◆ **Aim of the exercise**
Only the lines from the one containing "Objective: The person" through the end of the listing below are to be reproduced, exactly as they stand.
##### Data excerpt #####
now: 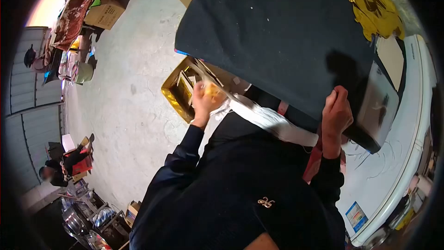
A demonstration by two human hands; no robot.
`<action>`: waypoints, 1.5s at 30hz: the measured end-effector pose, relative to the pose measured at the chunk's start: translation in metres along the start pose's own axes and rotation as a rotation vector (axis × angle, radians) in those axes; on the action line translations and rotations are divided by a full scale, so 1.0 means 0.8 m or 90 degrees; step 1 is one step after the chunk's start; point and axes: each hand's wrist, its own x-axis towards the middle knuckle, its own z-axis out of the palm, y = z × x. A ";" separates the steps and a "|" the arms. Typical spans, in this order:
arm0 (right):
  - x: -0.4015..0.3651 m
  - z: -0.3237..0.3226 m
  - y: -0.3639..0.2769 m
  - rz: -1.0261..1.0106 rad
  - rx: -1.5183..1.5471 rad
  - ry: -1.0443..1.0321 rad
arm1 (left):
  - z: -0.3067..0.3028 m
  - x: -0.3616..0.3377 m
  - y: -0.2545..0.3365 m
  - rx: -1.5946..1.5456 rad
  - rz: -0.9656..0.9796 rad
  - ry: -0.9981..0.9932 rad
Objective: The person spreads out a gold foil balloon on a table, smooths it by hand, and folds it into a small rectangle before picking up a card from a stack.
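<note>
My left hand (202, 104) is raised over a gold-lined box (172, 96), its fingers curled by a blurred yellowish thing that I cannot name. A pale blurred strip passes close to these fingers. Across my lap lies a long bundle of white thread (266, 118), one end near my left hand and the other near my right wrist. My right hand (336, 115) is closed in a fist at the near edge of the black cloth (277, 23); whatever it grips is too small or hidden.
Gold fabric (370, 4) hangs at the far right corner. A dark-edged clear panel (379, 106) stands beside my right hand, by a white surface (384, 171). Cardboard boxes (104, 15) stand on the concrete floor (129, 65). Another person (58, 171) is at far left.
</note>
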 end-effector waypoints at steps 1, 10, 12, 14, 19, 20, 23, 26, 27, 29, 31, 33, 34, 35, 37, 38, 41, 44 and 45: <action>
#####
◆ **Task output**
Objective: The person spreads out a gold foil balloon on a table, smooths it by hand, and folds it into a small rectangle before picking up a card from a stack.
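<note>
My left hand (202, 104) is raised over a gold-lined box (172, 96), its fingers curled by a blurred yellowish thing that I cannot name. A pale blurred strip passes close to these fingers. Across my lap lies a long bundle of white thread (266, 118), one end near my left hand and the other near my right wrist. My right hand (336, 115) is closed in a fist at the near edge of the black cloth (277, 23); whatever it grips is too small or hidden.
Gold fabric (370, 4) hangs at the far right corner. A dark-edged clear panel (379, 106) stands beside my right hand, by a white surface (384, 171). Cardboard boxes (104, 15) stand on the concrete floor (129, 65). Another person (58, 171) is at far left.
</note>
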 end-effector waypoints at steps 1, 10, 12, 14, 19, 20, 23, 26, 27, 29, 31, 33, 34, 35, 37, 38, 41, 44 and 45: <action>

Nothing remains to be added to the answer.